*Data shown*
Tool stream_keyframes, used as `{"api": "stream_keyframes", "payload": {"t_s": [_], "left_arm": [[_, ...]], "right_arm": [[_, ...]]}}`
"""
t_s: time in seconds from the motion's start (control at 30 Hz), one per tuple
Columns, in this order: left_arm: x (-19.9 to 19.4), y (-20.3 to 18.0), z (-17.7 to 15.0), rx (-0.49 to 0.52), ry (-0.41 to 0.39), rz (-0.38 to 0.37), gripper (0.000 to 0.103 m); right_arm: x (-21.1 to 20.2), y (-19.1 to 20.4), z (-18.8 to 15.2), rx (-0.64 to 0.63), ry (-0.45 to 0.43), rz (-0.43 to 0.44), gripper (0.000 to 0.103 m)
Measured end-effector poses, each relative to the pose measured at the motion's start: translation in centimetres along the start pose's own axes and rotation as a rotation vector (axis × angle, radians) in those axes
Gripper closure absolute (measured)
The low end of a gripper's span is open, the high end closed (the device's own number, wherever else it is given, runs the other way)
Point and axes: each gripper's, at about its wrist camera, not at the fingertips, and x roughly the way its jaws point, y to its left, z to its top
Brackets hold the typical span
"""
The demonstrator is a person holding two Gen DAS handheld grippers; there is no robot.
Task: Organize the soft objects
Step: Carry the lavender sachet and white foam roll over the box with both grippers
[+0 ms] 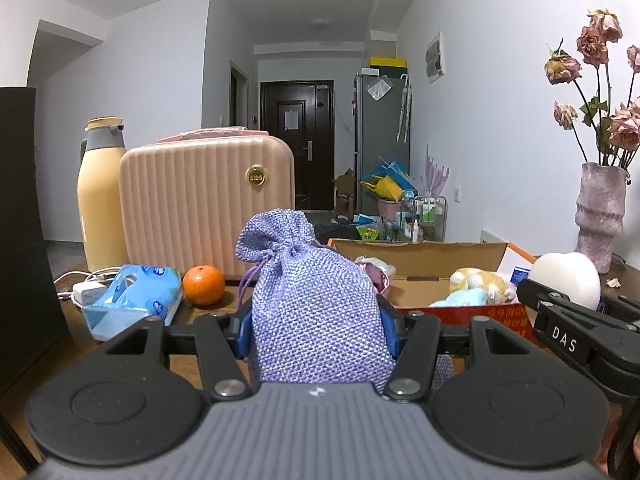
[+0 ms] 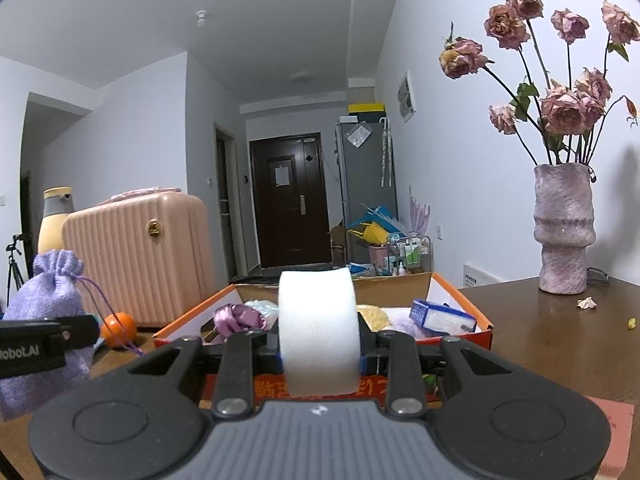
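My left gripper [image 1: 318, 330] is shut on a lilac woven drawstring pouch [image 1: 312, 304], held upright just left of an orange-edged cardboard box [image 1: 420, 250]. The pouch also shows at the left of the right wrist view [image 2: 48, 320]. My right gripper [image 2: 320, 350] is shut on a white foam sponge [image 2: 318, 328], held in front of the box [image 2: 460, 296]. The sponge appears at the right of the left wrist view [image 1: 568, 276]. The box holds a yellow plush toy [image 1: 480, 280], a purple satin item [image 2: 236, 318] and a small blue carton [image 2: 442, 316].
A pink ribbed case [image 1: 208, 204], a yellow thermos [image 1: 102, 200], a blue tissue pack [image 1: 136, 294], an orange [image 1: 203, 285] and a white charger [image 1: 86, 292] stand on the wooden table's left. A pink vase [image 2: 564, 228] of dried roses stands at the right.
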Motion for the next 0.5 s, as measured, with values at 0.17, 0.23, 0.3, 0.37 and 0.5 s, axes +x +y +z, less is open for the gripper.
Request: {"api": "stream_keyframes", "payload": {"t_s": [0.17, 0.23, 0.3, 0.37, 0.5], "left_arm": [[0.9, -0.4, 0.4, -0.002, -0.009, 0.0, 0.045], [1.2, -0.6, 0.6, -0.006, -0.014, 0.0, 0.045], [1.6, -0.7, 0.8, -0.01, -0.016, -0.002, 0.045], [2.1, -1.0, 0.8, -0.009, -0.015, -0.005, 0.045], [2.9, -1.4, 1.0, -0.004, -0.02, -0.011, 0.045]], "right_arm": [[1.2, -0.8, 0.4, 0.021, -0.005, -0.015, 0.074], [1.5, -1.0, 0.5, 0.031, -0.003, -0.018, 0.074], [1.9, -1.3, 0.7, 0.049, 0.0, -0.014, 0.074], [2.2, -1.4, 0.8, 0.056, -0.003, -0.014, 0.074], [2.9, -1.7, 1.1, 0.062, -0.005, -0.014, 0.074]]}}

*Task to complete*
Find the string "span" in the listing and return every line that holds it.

*Exercise output*
The low end of a gripper's span is open, the high end closed (the device's own number, wherever else it is given, runs the other way)
Brackets hold the typical span

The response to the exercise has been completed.